• **What you will do**
Copy, word for word, the lines of the entries below between the one with "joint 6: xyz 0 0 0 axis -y" and the one with "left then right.", inclusive, and leave out everything else.

──────

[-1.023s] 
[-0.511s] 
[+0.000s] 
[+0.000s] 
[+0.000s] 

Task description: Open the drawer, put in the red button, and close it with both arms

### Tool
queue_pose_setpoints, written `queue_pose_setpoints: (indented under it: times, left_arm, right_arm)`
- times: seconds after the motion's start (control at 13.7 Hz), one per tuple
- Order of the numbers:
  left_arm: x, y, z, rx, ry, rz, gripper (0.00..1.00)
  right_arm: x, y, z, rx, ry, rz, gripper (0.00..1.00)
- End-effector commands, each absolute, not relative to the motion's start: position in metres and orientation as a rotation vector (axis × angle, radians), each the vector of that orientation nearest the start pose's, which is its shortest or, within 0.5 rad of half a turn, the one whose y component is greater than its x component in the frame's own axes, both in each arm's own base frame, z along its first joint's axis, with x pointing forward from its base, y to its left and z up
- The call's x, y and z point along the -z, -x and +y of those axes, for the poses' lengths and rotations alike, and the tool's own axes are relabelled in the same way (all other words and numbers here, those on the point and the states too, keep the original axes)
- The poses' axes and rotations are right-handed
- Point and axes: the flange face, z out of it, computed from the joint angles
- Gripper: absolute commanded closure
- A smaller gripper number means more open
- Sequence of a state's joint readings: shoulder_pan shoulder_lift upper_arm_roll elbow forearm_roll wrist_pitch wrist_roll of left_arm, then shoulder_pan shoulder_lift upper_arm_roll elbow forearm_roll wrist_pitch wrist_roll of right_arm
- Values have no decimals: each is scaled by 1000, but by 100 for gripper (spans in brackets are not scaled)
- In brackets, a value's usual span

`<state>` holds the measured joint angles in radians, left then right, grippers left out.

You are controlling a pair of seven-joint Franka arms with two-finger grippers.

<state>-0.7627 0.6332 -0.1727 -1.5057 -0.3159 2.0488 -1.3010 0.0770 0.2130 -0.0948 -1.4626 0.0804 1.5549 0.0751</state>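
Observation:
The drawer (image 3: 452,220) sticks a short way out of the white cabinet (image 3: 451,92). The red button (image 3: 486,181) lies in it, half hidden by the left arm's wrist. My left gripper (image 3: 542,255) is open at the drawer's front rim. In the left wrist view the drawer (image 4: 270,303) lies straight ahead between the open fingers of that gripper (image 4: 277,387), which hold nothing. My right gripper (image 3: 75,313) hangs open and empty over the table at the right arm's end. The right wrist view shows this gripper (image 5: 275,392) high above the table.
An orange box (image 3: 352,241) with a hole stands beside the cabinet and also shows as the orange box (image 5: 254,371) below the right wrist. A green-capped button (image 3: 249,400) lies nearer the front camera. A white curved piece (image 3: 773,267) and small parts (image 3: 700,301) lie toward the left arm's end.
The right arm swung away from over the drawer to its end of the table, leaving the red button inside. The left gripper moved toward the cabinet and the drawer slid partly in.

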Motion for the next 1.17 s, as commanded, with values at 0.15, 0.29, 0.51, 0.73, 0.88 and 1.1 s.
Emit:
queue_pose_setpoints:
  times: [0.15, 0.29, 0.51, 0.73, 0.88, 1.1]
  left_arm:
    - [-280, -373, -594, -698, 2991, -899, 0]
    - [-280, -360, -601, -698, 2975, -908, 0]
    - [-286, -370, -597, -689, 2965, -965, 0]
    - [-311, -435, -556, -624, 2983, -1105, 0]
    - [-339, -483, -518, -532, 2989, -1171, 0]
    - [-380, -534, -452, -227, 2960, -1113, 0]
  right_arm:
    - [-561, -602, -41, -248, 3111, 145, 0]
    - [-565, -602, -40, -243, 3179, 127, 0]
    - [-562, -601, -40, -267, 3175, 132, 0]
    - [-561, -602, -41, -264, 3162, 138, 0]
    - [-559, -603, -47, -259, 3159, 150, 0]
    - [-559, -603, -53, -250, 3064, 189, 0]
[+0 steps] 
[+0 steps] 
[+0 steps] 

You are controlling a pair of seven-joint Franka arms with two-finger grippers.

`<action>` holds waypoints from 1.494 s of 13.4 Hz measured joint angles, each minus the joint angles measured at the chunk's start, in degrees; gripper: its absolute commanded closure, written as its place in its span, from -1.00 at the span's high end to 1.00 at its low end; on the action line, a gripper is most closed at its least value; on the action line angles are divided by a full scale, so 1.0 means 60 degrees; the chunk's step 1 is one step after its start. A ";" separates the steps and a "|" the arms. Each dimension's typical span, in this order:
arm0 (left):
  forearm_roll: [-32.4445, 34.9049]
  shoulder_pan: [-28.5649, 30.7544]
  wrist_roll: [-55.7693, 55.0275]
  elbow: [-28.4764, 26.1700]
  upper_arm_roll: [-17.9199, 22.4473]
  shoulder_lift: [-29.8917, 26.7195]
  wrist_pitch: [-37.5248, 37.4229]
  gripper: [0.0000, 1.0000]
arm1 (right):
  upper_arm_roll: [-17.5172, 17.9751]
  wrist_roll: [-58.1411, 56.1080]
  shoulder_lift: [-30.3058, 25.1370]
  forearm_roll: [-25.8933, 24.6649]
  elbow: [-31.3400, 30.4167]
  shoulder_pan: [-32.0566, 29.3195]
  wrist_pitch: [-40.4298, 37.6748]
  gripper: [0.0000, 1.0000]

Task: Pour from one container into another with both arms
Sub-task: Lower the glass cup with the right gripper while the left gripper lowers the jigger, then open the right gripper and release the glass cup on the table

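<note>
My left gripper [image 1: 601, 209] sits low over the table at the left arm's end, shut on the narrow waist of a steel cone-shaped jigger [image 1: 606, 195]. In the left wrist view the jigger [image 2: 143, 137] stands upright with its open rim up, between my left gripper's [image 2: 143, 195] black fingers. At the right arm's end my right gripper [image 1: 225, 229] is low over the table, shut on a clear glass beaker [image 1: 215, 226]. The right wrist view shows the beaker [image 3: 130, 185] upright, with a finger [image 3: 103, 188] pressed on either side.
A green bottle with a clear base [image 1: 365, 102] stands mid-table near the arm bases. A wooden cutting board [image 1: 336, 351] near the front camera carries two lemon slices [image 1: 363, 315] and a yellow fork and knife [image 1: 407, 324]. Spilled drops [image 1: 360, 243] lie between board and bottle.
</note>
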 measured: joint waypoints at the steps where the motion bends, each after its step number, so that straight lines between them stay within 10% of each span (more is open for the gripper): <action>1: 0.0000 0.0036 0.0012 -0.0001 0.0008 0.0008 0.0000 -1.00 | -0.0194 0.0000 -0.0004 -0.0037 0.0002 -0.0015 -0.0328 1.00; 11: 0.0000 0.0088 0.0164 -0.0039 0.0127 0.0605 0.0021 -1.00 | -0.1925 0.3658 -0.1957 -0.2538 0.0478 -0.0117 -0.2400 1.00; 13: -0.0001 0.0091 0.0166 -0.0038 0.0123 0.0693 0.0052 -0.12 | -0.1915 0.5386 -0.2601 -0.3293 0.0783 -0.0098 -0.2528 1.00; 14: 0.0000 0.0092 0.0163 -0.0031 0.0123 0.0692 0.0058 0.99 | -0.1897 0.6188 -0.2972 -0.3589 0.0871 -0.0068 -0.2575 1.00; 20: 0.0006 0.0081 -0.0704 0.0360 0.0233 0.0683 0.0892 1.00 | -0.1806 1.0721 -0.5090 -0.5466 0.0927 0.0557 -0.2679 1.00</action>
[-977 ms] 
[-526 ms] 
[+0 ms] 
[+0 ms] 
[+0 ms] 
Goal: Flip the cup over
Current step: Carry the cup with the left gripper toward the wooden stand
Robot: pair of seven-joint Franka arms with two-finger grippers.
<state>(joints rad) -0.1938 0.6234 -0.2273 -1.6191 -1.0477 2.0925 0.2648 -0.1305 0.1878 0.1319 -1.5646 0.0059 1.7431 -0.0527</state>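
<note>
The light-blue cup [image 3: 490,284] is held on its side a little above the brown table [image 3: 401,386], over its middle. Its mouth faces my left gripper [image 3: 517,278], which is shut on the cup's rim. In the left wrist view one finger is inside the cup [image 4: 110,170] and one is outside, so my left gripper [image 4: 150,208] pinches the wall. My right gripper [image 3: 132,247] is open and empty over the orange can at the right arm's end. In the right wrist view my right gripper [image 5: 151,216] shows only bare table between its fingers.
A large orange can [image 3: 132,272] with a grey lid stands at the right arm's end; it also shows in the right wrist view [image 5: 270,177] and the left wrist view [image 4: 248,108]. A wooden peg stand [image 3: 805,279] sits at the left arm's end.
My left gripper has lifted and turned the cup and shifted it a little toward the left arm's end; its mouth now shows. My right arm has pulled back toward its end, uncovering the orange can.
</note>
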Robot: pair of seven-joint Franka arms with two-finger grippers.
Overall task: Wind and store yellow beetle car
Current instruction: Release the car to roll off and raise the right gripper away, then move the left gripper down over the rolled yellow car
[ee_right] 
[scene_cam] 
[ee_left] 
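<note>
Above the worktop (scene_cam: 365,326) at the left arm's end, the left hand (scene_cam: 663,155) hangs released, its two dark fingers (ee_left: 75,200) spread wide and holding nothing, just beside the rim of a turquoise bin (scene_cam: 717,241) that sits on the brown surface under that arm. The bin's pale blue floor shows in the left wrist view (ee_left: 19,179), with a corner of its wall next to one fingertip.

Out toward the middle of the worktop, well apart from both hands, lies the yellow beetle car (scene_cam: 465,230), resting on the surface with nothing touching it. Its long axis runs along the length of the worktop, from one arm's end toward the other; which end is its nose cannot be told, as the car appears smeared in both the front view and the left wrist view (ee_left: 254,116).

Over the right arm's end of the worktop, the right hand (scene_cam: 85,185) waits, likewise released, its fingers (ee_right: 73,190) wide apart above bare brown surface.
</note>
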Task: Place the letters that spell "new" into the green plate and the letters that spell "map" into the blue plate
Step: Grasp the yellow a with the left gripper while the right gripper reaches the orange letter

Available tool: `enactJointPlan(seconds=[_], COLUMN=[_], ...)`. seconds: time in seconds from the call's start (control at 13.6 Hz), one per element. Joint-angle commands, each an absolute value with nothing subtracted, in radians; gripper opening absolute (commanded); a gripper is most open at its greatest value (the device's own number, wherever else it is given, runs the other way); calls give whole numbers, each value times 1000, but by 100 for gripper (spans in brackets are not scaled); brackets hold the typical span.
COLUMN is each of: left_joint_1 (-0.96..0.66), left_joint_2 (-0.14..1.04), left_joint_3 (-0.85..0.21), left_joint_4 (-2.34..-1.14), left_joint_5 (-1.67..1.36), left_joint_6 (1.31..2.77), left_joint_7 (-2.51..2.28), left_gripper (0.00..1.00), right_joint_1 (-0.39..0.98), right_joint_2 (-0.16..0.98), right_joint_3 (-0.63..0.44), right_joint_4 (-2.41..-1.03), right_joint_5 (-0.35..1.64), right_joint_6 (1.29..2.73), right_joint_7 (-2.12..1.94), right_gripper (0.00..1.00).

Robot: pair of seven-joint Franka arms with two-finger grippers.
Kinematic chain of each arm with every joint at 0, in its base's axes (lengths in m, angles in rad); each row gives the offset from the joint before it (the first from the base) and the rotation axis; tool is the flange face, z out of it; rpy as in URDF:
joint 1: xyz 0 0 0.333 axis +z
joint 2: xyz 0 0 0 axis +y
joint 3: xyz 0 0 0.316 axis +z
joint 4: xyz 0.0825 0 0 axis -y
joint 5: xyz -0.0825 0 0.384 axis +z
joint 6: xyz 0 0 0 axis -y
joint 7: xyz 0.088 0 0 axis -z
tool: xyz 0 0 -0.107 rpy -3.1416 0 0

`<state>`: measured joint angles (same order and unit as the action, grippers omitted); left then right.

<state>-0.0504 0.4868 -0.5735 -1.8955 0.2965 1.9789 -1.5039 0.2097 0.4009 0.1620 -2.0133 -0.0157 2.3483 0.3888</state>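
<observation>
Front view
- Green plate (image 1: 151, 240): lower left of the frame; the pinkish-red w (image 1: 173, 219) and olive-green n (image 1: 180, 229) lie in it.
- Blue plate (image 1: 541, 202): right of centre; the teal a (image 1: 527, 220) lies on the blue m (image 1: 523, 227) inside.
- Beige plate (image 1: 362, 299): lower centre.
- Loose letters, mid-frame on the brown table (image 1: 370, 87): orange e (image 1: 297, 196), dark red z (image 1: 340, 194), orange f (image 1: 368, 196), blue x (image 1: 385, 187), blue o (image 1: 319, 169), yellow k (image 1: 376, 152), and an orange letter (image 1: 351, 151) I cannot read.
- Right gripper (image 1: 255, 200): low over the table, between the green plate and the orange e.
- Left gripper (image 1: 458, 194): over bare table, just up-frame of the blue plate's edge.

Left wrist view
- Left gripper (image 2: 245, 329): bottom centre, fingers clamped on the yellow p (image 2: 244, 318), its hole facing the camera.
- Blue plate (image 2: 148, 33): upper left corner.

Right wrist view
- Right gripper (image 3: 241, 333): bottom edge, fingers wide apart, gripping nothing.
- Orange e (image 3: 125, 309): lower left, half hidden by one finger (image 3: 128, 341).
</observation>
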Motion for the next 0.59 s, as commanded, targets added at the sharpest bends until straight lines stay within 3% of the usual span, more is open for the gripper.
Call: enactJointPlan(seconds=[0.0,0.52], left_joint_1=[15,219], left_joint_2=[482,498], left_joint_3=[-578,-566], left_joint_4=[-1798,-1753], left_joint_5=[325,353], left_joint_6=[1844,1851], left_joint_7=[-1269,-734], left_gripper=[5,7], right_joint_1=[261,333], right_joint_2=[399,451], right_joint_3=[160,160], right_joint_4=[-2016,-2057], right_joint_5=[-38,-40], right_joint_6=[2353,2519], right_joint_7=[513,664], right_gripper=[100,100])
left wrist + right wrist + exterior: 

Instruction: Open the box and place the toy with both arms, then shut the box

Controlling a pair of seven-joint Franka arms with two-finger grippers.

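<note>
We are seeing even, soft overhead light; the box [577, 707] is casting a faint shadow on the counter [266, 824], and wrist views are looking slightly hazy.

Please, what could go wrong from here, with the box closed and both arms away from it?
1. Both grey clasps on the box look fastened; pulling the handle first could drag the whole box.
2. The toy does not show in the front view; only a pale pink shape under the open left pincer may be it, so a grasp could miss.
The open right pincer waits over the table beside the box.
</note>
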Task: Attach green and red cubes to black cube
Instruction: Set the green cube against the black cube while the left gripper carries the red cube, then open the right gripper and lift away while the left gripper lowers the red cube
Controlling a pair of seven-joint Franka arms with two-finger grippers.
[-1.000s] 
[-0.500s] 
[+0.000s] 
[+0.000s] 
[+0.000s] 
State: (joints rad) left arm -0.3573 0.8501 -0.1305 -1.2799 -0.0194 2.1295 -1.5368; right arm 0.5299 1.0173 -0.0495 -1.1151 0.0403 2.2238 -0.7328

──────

• **Response to this exercise**
joint 6: xyz 0 0 0 axis -y
joint 7: xyz 0.088 0 0 axis -z
tool: xyz 0 0 -0.107 rpy -3.1416 0 0

`<state>`: measured joint angles (same order and unit as the action, grippers omitted); left then right.

The exercise requires no further output.